Os visitantes encurtaram espaços, mantiveram solidariedade defensiva e aceitaram sofrer sem perder organização. O Académico continuou a empurrar, lançou mais jogadores e chegou aos últimos minutos ainda com possibilidade real de resgatar o empate. João Guilherme, já no período de compensação, apareceu de cabeça num cruzamento de Robinho, mas o golo que o Fontelo procurava não chegou.
Petit reconheceu que a sua equipa foi mais feliz nos derradeiros minutos do que tinha sido uma semana antes. «Soubemos sofrer, fomos solidários e acabámos por vencer», sintetizou o treinador, admitindo que o Académico teve situações para empatar.

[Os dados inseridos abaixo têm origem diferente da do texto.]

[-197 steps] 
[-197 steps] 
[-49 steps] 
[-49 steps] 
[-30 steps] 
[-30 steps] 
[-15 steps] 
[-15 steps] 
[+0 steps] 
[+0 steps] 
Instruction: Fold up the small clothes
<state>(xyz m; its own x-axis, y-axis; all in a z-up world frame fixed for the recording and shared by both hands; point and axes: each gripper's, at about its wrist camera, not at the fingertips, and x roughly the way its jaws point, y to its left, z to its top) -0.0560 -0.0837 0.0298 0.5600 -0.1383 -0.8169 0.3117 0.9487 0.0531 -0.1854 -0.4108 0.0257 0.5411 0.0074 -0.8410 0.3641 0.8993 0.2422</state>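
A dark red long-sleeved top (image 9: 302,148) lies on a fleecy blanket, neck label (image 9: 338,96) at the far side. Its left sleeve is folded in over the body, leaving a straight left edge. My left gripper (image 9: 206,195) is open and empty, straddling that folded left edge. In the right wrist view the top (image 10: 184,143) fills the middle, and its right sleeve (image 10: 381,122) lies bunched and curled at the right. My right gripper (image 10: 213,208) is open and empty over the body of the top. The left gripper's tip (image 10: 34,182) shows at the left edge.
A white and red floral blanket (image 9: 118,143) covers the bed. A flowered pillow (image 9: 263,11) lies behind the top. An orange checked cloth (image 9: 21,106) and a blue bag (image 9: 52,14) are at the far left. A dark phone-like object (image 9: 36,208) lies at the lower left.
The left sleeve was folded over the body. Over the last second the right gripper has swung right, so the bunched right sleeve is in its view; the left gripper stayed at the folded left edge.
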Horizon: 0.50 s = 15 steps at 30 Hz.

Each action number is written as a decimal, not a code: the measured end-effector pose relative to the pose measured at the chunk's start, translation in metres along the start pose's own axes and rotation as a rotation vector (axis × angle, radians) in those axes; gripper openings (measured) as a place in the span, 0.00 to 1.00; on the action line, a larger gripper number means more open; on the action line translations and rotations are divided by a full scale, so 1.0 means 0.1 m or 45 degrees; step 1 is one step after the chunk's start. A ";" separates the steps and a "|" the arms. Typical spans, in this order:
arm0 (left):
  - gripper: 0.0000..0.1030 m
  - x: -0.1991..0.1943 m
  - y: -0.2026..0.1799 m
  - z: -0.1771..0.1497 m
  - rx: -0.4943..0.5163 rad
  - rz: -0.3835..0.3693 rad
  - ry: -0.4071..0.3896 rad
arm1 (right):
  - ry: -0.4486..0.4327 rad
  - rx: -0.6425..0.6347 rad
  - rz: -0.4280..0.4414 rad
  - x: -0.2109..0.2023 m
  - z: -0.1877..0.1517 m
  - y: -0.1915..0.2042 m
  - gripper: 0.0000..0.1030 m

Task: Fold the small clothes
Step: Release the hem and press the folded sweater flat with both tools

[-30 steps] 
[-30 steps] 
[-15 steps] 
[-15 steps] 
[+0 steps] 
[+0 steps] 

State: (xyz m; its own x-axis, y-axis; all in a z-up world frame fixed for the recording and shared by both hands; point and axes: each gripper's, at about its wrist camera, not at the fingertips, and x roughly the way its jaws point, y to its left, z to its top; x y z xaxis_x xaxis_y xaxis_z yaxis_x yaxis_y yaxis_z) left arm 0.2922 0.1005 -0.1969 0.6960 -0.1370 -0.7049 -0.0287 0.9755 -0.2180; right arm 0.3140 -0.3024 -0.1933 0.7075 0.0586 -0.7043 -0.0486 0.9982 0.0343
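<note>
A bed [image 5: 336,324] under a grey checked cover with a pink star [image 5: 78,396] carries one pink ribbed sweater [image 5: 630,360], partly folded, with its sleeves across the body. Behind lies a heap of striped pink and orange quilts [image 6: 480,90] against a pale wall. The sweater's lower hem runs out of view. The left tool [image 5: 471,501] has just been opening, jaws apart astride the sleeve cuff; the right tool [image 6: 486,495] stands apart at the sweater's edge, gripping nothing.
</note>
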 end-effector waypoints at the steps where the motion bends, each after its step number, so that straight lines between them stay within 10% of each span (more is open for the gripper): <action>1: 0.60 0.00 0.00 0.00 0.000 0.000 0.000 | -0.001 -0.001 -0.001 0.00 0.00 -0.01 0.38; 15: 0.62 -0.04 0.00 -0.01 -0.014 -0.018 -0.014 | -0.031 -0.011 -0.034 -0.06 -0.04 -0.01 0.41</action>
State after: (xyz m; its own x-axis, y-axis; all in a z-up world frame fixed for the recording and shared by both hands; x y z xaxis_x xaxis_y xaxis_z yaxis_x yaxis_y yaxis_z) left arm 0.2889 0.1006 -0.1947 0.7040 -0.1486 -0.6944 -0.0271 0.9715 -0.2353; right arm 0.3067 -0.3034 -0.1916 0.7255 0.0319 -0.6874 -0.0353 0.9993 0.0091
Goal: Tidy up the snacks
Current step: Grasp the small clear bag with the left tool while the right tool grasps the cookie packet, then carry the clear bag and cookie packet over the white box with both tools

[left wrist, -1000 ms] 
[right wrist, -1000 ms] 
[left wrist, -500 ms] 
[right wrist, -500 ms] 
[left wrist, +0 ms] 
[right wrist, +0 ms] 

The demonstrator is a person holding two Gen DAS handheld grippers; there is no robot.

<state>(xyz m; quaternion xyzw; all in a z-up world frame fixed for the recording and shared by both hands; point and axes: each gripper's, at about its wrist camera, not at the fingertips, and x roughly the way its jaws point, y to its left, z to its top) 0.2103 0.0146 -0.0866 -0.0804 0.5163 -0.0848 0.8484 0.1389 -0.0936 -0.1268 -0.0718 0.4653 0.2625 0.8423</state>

Essa capacidade para sofrer também conta como qualidade. Não tem o brilho de uma combinação ofensiva nem a evidência de uma oportunidade de golo, mas separou as duas equipas. O Académico fez uma segunda parte suficiente para justificar a discussão do resultado; o Santa Clara fez um jogo suficientemente adulto para não precisar de ser superior durante 90 minutos.
E teve Gonçalo Paciência.
O capitão açoriano leva três golos em duas jornadas e marcou, até agora, todos os golos do Santa Clara neste campeonato. Depois do bis na ronda inaugural, voltou a decidir e associou a sequência individual a um número coletivo histórico: foi a 100.ª vitória do Santa Clara na I Liga.
Para o Académico sobra uma derrota que não apaga aquilo que já demonstrou no regresso ao principal escalão, mas acrescenta uma aprendizagem à surpresa conseguida na Luz. Contra o Benfica, a equipa mostrou que pode competir com quem teoricamente tem muito mais. Frente ao Santa Clara, percebeu o reverso dessa conclusão: se pode competir com qualquer um, também não pode oferecer nada a ninguém.
O Fontelo voltou à I Liga 37 anos depois. A festa regressou, o público regressou e o Académico também. Faltou apenas aquilo que o Santa Clara soube guardar melhor do que os viseenses souberam procurar: o resultado.